Médecin anesthésiste et réanimatrice sur la mission d'Amman, le Dr Nikki Blackwell nous explique les spécificités de ce projet chirurgical, en évoquant ses difficultés, mais aussi les nouvelles techniques employées et ses premières satisfactions.
Quelles sont tout d'abord les difficultés de ton travail à Amman ?
Contrairement aux autres missions où j'ai exercé, nous rencontrons au début de ce projet de très nombreux patients qui doivent subir une intervention de chirurgie maxilo-faciale, faisant appel à une technique d'anesthésie très sophistiquée, délicate dans son application, mais vitale.
Cette pratique consiste à intuber le patient par fibroscope, alors que son anatomie faciale est particulièrement détruite. Pour éviter de perdre ses voies aériennes par l'induction de l'anesthésie, il nous faut à la fois vérifier précisément ce que nous faisons, tout en nous tenant prêts à intervenir en cas d'étouffement.
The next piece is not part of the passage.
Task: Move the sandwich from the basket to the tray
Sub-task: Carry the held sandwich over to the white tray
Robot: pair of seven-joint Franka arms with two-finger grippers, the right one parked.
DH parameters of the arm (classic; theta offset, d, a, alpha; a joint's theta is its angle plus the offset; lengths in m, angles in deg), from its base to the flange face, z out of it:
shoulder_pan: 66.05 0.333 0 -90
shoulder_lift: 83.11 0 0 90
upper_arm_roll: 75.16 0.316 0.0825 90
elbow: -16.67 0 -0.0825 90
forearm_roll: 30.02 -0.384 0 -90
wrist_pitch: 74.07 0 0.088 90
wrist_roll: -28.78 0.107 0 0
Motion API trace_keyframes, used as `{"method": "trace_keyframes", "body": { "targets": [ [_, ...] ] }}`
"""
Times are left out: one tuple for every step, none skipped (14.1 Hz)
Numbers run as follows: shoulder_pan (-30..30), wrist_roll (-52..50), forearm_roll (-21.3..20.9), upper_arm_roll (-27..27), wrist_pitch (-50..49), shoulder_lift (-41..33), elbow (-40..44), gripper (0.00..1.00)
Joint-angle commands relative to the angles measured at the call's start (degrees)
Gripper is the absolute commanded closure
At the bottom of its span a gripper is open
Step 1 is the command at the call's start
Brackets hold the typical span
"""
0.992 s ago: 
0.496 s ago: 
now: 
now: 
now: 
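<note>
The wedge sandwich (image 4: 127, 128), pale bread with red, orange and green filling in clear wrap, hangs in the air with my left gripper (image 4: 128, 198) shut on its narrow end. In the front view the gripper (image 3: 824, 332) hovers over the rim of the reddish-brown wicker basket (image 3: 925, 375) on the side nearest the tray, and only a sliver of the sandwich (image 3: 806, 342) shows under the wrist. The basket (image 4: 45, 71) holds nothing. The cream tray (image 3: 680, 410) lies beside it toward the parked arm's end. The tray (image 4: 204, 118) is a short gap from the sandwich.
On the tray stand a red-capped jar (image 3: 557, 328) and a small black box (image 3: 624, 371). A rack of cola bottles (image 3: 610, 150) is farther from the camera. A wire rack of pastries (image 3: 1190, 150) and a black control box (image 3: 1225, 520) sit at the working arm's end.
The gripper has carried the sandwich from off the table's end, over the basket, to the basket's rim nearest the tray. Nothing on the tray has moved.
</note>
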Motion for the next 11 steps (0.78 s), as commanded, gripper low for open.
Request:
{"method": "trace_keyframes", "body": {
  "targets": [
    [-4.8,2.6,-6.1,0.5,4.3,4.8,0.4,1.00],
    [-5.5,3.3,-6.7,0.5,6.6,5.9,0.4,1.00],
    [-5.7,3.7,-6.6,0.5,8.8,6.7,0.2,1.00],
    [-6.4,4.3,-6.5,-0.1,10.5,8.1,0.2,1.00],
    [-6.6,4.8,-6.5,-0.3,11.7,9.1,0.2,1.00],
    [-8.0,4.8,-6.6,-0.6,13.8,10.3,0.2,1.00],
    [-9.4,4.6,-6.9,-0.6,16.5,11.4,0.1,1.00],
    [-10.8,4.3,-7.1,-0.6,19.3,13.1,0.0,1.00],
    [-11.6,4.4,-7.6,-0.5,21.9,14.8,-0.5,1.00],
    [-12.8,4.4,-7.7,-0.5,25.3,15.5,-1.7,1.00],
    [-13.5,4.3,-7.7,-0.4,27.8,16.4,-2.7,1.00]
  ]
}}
La seule possibilité dans ce cas consiste à maintenir le patient éveillé afin de pouvoir vérifier ses réflexes respiratoires, le temps de pratiquer cette intubation. Nous risquerions sinon de l'étouffer sans nous en rendre compte. Et ça n'est qu'après que nous pouvons l'endormir.
C'est la première fois que MSF utilise une telle technique d'intubation par fibroscope, qui marque peut-être le début d'une nouvelle ère, dans un contexte qui, il est vrai, nous permet de pratiquer ce type d'interventions chirurgicales.
Ce contexte nous permet-il d'améliorer certaines de nos pratiques ?
Dans cet objectif de qualité d'intervention que nous nous sommes fixés, notamment avec mes collègues ici et à Paris, nous avons ici l'opportunité de mettre en place un système « péri-opératoire » qui tente de parer à toute éventualité, et de nous prémunir ainsi des risques inhérents aux actes médicaux lourds que sont les activités chirurgicales. Pour cela, nous devons tout d'abord nous défaire d'un certain nombre de mythes, qui altèrent cet objectif de qualité.
Entre le préjugé qui considère que seul les mauvais chirurgiens font des erreurs, et celui qui certifie qu'un bon encadrement suffit à les réparer, nombreuses sont les croyances qu'il nous faut combattre. C'est par la mise en place de verrous et de procédures strictes, complètes et précises que nous pouvons parer à toute éventualité, y compris aux complications liées à nos pratiques, de la phase préopératoire jusqu'à sa sortie de l'hôpital.
Dans un registre plus technique, nous avions travaillé sur la mise en place de thrombo-prophylaxies sur les missions. C'est ici la première fois que nous les utilisons systématiquement pour éviter les embolies pulmonaires, et nous devrions pouvoir le faire à terme sur tous nos terrains d'intervention chirurgicale.
Le contrôle des infections fait également l'objet de notre attention. Dans ce domaine, nous avions déjà beaucoup appris de l'expérience du Pakistan (1), pour la chirurgie orthopédique. Aujourd'hui, nous sommes donc particulièrement vigilants quant aux résistances de certains patients aux antibiotiques, tout comme nous veillons après chaque opération à limiter les risques de transmission infectieuse aux autres patients, en adoptant une hygiène rigoureuse.
Qu'en est-il de la prise en charge de la douleur ?
C'est un des grands points de satisfaction de ce projet aujourd'hui. Car s'il s'agit d'une priorité sur toutes les missions chirurgicales, la majorité des patients accueillis à Amman souffrent d'une manière lancinante, parfois depuis plusieurs mois ou années. Il s'agit généralement de douleurs chroniques, parmi lesquelles les douleurs neuropathiques sont tellement difficiles à supporter qu'il arrive que les gens se suicident pour y mettre fin. Heureusement, depuis quelques années, nous avons les bons protocoles, qui permettent de vérifier l'état des patients.
L'encadrement des infirmiers est ici primordial. Car contrairement au médecin ou au chirurgien, la proximité de ces soignants avec les patients permet à ces derniers de s'exprimer plus librement. C'est pourquoi nous leur demandons d'interroger systématiquement le patient sur ce point précis, en l'évaluant sur une échelle de douleur. Mais nous sommes aussi conscients des limites de ce programme qui, s'il permet de réparer et de soulager les patients, ne dit rien des effets psychiques d'une guerre, dont certains visages portent aujourd'hui les traces indélébiles.
(1) - Au cours de l'intervention de MSF en octobre 2005, suite au tremblement de terre qui a affecté la province du Nord-Ouest du Pakistan.